In its most recent report on the UAE, the human rights organization Amnesty International accused Emirati rulers of “taking measures to silence citizens and residents who expressed critical opinions on Covid-19 and other social and political issues.” It also pointed to the mass arrest without trial of human rights defenders, activists, and artists under draconian anti-terrorism laws, along with the use of torture to extract false confessions.
It’s little wonder the UAE views China as its Big Brother for “Big Brother-esq” surveillance technology.
This security relationship was made even more formal in 2019 when Abu Dhabi Investment Office signed a deal with Chinese AI firm SenseTime to base its regional research and development headquarters in the Emirates. The agreement establishes the UAE as China’s hub for biotechnology in the Middle East, according to Dubai-based newspaper The National.
Bill Marczak is a senior research fellow at Citizen Lab, the research group that discovered an Israeli cyber-surveillance company had developed technology (“Pegasus”) to hack into a target’s WhatsApp account, a tool purchased by the UAE. In an interview, Marczak said that surveillance companies are “very interested in doing business in the Gulf because these governments are very likely to pay much higher prices than Western governments.”
The UAE’s has a history of weaponizing surveillance technology against the US.
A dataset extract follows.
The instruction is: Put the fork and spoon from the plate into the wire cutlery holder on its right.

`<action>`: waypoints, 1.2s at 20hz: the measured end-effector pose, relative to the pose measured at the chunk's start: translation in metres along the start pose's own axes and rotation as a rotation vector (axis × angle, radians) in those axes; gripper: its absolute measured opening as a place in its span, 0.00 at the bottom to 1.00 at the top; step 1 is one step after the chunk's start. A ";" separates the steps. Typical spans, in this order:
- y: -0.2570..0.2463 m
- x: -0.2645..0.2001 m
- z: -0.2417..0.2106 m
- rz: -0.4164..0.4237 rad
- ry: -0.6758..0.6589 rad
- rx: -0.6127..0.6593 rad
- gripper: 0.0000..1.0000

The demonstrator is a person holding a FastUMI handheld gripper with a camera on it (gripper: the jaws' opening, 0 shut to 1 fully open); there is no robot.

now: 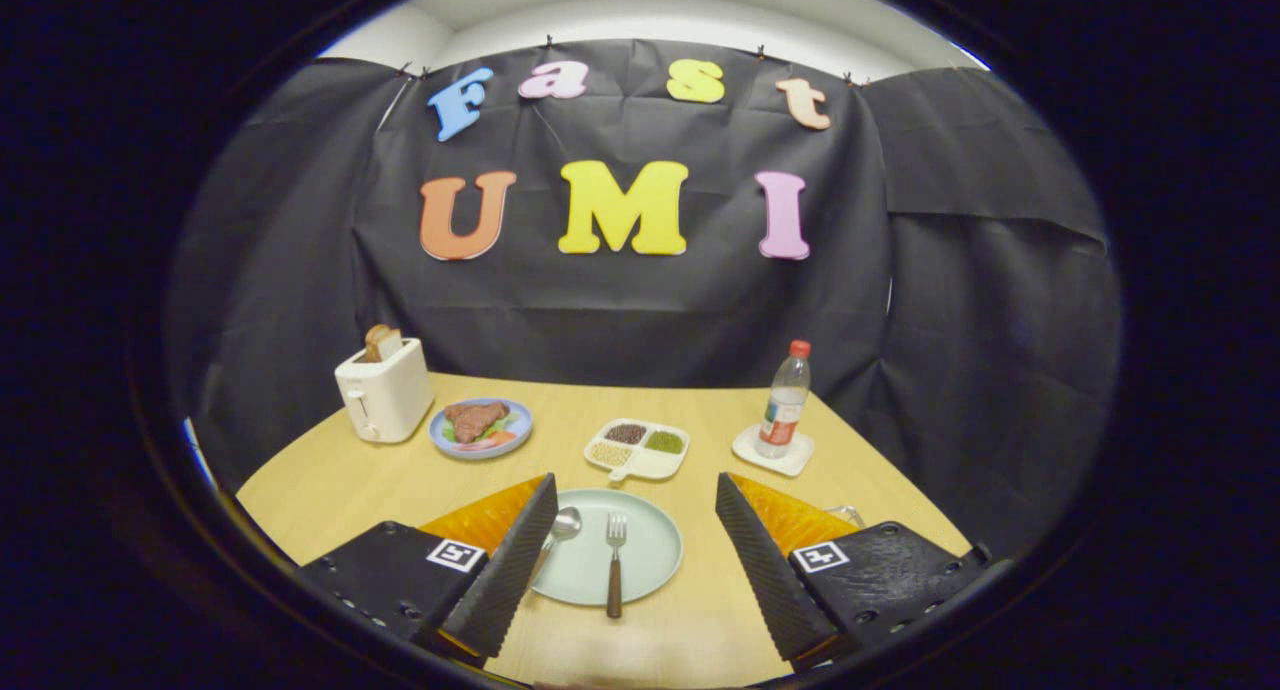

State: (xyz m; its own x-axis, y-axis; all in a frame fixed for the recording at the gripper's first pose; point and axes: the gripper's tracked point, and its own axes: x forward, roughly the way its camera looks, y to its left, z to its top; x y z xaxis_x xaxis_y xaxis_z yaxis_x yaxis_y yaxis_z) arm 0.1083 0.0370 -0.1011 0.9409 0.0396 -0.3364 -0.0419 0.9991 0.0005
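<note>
A pale green plate [640,530] lies on the wooden table between my two fingers. On it rests a fork [615,562] with a brown handle, tines pointing away from me. Left of the fork lies a metal spoon [562,526], its handle partly hidden behind my left finger [510,570]. My gripper [636,500] hovers above the plate, open wide, holding nothing. A thin bit of wire, likely the cutlery holder [848,515], peeks out just behind my right finger [765,570]; the rest of it is hidden.
Beyond the plate stand a white divided dish [638,448] of beans, a blue plate [481,427] with meat, a white toaster [384,390] with bread at the far left, and a red-capped bottle [785,400] on a white coaster at the far right.
</note>
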 end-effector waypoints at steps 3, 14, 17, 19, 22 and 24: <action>0.002 0.030 -0.025 0.003 0.093 0.001 0.96; 0.017 0.109 -0.122 0.025 0.443 -0.021 0.90; 0.015 0.118 -0.139 0.021 0.510 0.016 0.82; 0.014 0.121 -0.148 0.018 0.556 0.031 0.74; 0.024 0.123 -0.152 0.051 0.576 0.056 0.56; 0.023 0.123 -0.156 0.048 0.597 0.066 0.41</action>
State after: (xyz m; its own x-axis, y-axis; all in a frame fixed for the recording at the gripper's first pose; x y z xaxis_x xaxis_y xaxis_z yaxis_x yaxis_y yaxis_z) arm 0.1709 0.0626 -0.2893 0.5867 0.0890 -0.8049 -0.0404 0.9959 0.0806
Clearly, the United States must go further in pressuring the UAE to distance itself from Chinese surveillance companies. This is especially critical given the UAE’s history in weaponizing surveillance technology against the US. In fact, the UAE’s cybersecurity firm Dark Matter hired a clandestine team under the operation name “Project Raven,” which included more than a dozen former US intelligence operatives to spy on dissidents and critics of the monarchy, including US citizens.
“Technology has indeed played a role in elevating the power of autocrats, as it has in China and the UAE. To staunch the rising tide of authoritarian rule, actions taken by the United States towards China, need to be similarly applied to the UAE to conserve national security and democratic principles,” warns the Public Policy Center.
Burgeoning UAE-China security ties should concern every American because if the United States is serious about its commitment to advancing democracy and human rights, it cannot tolerate “brain control weapons” and other inexcusable hi-tech surveillance technologies falling into the hands of repressive regimes, including those considered allies.